### WHAT IS BEING ASKED:
What you output should match the data below exactly.

### EXTRACTED RECORDS:
◆ ◆ ◆ ◆
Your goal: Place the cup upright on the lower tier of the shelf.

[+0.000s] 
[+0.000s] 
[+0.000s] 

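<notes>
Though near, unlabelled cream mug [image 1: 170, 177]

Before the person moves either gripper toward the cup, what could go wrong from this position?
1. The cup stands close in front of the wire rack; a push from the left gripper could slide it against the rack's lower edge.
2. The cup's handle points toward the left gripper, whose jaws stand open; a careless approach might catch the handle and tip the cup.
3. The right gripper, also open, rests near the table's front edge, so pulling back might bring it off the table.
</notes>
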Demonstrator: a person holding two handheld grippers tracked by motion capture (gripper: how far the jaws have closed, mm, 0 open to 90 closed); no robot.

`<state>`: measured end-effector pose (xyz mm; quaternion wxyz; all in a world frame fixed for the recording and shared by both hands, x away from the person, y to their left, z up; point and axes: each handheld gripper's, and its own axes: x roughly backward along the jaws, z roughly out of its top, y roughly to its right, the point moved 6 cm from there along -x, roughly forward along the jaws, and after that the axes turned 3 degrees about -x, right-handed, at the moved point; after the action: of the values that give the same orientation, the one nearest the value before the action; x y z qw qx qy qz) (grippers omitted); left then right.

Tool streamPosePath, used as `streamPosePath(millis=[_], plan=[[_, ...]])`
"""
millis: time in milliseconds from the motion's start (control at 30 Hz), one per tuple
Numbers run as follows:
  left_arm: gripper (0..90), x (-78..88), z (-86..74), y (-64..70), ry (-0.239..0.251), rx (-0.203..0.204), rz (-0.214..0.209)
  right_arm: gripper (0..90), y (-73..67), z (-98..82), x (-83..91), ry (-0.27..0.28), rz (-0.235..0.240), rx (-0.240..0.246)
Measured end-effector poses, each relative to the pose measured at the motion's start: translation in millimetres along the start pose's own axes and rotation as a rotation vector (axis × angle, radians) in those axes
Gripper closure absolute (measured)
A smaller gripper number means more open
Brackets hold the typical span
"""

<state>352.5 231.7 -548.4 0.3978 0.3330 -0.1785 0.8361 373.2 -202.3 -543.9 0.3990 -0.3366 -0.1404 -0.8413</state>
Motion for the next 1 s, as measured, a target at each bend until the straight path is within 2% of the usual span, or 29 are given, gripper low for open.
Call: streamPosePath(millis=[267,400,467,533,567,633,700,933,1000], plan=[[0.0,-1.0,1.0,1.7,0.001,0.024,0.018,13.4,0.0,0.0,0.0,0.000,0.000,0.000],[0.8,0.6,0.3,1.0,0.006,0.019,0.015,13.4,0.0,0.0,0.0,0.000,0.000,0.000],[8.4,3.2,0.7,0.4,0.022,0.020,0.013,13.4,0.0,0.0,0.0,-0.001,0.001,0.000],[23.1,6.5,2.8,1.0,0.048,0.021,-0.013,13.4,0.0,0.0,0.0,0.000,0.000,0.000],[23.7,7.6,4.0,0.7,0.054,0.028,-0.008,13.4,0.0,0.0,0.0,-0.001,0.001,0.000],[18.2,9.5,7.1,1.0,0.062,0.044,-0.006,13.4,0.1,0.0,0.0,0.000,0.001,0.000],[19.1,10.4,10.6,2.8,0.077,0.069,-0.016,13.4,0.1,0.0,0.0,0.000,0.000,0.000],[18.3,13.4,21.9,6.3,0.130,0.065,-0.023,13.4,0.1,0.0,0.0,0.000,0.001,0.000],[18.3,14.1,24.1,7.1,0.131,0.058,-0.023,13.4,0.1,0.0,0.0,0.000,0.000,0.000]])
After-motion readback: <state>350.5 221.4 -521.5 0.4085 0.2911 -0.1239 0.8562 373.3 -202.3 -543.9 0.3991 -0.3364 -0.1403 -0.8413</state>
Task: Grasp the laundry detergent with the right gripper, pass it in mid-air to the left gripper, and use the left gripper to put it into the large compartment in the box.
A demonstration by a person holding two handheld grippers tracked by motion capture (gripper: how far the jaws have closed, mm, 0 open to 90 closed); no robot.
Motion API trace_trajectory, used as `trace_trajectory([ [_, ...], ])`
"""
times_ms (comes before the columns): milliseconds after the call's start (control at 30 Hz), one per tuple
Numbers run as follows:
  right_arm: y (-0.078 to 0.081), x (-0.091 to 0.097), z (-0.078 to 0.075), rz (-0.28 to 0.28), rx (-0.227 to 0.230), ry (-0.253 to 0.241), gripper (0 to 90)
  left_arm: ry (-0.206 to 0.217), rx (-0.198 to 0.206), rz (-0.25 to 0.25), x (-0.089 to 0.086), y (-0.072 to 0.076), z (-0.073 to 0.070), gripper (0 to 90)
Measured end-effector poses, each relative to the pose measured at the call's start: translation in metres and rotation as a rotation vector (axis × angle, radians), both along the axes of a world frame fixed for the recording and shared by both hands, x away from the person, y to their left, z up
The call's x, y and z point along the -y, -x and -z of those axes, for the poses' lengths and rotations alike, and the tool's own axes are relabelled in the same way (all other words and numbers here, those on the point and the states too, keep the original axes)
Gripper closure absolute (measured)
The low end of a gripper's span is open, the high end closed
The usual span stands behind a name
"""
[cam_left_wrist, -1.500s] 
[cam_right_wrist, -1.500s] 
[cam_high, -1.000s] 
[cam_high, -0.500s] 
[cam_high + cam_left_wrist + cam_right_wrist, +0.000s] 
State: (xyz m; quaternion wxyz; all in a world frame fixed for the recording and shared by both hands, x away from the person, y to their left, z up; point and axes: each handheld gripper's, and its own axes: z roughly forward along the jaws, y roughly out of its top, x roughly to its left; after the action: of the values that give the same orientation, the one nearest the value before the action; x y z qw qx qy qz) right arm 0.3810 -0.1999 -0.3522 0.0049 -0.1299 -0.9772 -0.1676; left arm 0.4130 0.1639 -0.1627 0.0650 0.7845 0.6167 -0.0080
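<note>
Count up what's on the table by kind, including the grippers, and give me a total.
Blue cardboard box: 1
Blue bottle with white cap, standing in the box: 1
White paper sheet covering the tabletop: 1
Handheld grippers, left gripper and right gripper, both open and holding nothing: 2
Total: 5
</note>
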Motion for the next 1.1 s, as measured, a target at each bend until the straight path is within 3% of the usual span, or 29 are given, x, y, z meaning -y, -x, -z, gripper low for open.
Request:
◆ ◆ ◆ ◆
### SOLUTION BELOW:
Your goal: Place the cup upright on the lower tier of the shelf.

[+0.000s] 
[+0.000s] 
[+0.000s] 

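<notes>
Though near, unlabelled cream mug [image 1: 170, 177]

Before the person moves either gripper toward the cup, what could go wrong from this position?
1. The cup stands close in front of the wire rack; a push from the left gripper could slide it against the rack's lower edge.
2. The cup's handle points toward the left gripper, whose jaws stand open; a careless approach might catch the handle and tip the cup.
3. The right gripper, also open, rests near the table's front edge, so pulling back might bring it off the table.
</notes>
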Demonstrator: a person holding two handheld grippers tracked by motion capture (gripper: how far the jaws have closed, mm, 0 open to 90 closed); no robot.

`<state>`: measured end-effector pose (xyz mm; quaternion wxyz; all in a world frame fixed for the recording and shared by both hands, x away from the person, y to their left, z up; point and axes: each handheld gripper's, and its own axes: x roughly backward along the jaws, z roughly out of its top, y roughly to its right, the point moved 6 cm from there along -x, roughly forward along the jaws, and after that the axes turned 3 degrees about -x, right-handed, at the moved point; after the action: of the values that give the same orientation, the one nearest the value before the action; x y z qw qx qy qz) (grippers omitted); left then right.

Tool streamPosePath, used as `streamPosePath(millis=[_], plan=[[_, ...]])`
"""
millis: time in milliseconds from the motion's start (control at 30 Hz), one per tuple
Numbers run as follows:
  left_arm: gripper (0..90), x (-78..88), z (-86..74), y (-64..70), ry (-0.239..0.251), rx (-0.203..0.204), rz (-0.214..0.209)
  right_arm: gripper (0..90), y (-73..67), z (-98..82), x (-83..91), ry (-0.27..0.28), rz (-0.235..0.240), rx (-0.240..0.246)
Measured end-effector poses, each relative to the pose measured at the motion's start: translation in millimetres along the start pose's own axes and rotation as a rotation vector (axis × angle, radians) in those axes
Gripper closure absolute (measured)
A smaller gripper number means more open
Brackets hold the typical span
"""

<state>352.5 231.7 -548.4 0.3978 0.3330 -0.1785 0.8361 373.2 -202.3 -543.9 0.3990 -0.3366 -0.1404 -0.8413</state>
Motion for the next 1 s, as measured, a target at each bend until the straight path is within 2% of the usual span, or 29 are given, gripper low for open.
Call: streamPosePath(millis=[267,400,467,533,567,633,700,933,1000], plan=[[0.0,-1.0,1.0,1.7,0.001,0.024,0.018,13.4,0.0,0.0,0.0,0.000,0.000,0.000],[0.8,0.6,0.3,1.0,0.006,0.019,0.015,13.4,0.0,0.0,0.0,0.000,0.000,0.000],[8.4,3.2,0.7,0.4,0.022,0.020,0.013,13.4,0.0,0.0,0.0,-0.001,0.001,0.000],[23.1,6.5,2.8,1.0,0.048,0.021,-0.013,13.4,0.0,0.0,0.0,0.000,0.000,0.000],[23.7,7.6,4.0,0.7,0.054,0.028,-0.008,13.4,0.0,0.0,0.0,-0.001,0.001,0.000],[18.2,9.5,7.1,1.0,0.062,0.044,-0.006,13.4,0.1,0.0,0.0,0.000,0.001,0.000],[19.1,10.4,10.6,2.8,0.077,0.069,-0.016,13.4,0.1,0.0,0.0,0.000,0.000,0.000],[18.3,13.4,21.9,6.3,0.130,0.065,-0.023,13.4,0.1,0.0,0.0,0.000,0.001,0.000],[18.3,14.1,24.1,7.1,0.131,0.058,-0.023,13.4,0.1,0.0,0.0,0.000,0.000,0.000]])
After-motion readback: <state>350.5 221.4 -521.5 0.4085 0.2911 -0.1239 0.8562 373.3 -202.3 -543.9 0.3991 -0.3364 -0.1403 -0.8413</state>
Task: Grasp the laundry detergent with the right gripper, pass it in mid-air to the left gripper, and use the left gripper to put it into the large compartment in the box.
A demonstration by a person holding two handheld grippers tracked by motion capture (gripper: how far the jaws have closed, mm, 0 open to 90 closed); no robot.
Motion API trace_trajectory, used as `trace_trajectory([ [_, ...], ])`
"""
times_ms (comes before the columns): milliseconds after the call's start (control at 30 Hz), one per tuple
Numbers run as follows:
  right_arm: y (-0.078 to 0.081), x (-0.091 to 0.097), z (-0.078 to 0.075), rz (-0.28 to 0.28), rx (-0.227 to 0.230), ry (-0.253 to 0.241), gripper (0 to 90)
  left_arm: ry (-0.206 to 0.217), rx (-0.198 to 0.206), rz (-0.25 to 0.25), x (-0.089 to 0.086), y (-0.072 to 0.076), z (-0.073 to 0.070), gripper (0 to 90)
Measured end-effector poses, each relative to the pose measured at the call's start: translation in metres and rotation as a rotation vector (axis × angle, radians), both along the axes of a world frame fixed for the recording and shared by both hands, x away from the person, y to their left, z up
The call's x, y and z point along the -y, -x and -z of those axes, for the poses' lengths and rotations alike, and the tool's own axes are relabelled in the same way (all other words and numbers here, those on the point and the states too, keep the original axes)
Gripper closure absolute (measured)
The low end of a gripper's span is open, the high end closed
The usual span stands behind a name
"""
[cam_left_wrist, -1.500s] 
[cam_right_wrist, -1.500s] 
[cam_high, -1.000s] 
[cam_high, -0.500s] 
[cam_high + cam_left_wrist + cam_right_wrist, +0.000s] 
State: (xyz m; quaternion wxyz; all in a world frame fixed for the recording and shared by both hands, x away from the person, y to their left, z up; point and axes: each handheld gripper's, and its own axes: z roughly forward along the jaws, y roughly out of its top, x roughly to its left; after the action: of the values that give the same orientation, the one nearest the value before the action; x y z qw qx qy qz) right arm 0.3810 -0.1999 -0.3522 0.0049 -0.1299 -0.9772 -0.1676; left arm 0.4130 0.1639 -0.1627 0.0650 0.7845 0.6167 -0.0080
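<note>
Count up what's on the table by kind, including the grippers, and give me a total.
Blue cardboard box: 1
Blue bottle with white cap, standing in the box: 1
White paper sheet covering the tabletop: 1
Handheld grippers, left gripper and right gripper, both open and holding nothing: 2
Total: 5
</note>
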Motion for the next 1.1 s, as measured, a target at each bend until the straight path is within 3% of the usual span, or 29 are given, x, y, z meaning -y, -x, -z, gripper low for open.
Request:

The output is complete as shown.